R. thapari distinguished from R. podderi mainly on the number of hypodermic nuclei on dorsal and ventral trunk. It was found infesting the small intestine of the striped dwarf catfish (Mystus vittatus) in river Godavari (Gorakhpur. Mathura) and the freshwater Zig-zag eel (Mastacembelus armatus). Body 1.18–1.58 × 0.27–0.32; proboscis 0.28–0.32 × 0.07– 0.21; larger hooks 0.06; smaller posterior hooks 0.01–0.02; leminsci 0.30-0.38 × 0.09–0.10; testes 0.15–0.27 × 0.13– 0.18; cement reservoir 0.11–0.16 × 0.09–0.15; eggs 0.03-0.04 × 0.02–0.022. Egg length also given as 39.5 with an elongation ratio of 1.88. Older measurements from Rai (1967) found the male with a Body size of 1.7-2.37 x 0.57-0.68. Proboscis 0.14-0.24 x 0.11-0.16, armed with 4 circles, anterior two circles with 6 hooks each, while, posterior two circles with 8 hooks each, non-spined area between 2nd and 3rd circles 0.058-0.078. 1st circle of hooks 0.085; 2nd 0.058; 3rd 0.028; 4th 0.020. Trunk spines anterior with 9 rows of 25-30 each.
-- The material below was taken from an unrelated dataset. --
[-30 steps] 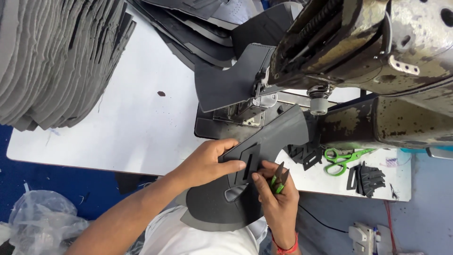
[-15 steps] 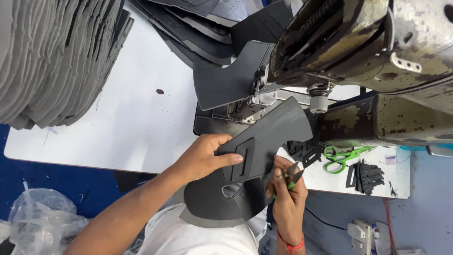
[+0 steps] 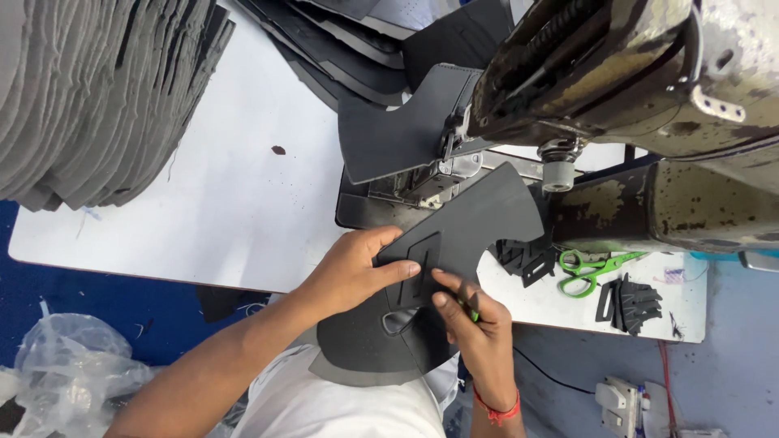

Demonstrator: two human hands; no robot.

Proboscis sac 0.39-0.56 x 0.097-0.11, ganglion at base. Lemnisci equal, 0.55 x 0.075, hypodermic nuclei dorsally and ventrally 3 pairs. T /1-0.25-0.27 x 0.27-0.5. T /2- 0.26-0.33 x 0.31-0.35.

==Hosts==

Life cycle of Acanthocephala.

The life cycle of an acanthocephalan consists of three stages beginning when an infective acanthor (development of an egg) is released from the intestines of the definitive host and then ingested by an arthropod, the intermediate host. Although the intermediate hosts of Gyracanthocephala are not known, the order Gyracanthocephala often has Crustaceans as the intermediate host. When the acanthor molts, the second stage called the acanthella begins. This stage involves penetrating the wall of the mesenteron or the intestine of the intermediate host and growing. The final stage is the infective cystacanth which is the larval or juvenile state of an Acanthocephalan, differing from the adult only in size and stage of sexual development. The cystacanths within the intermediate hosts are consumed by the definitive host, usually attaching to the walls of the intestines, and as adults they reproduce sexually in the intestines. The acanthor are passed in the feces of the definitive host and the cycle repeats. Although paratenic hosts (hosts where parasites infest but do not undergo larval development or sexual reproduction) are found in the order Gyracanthocephala, none have been described for Raosentis species.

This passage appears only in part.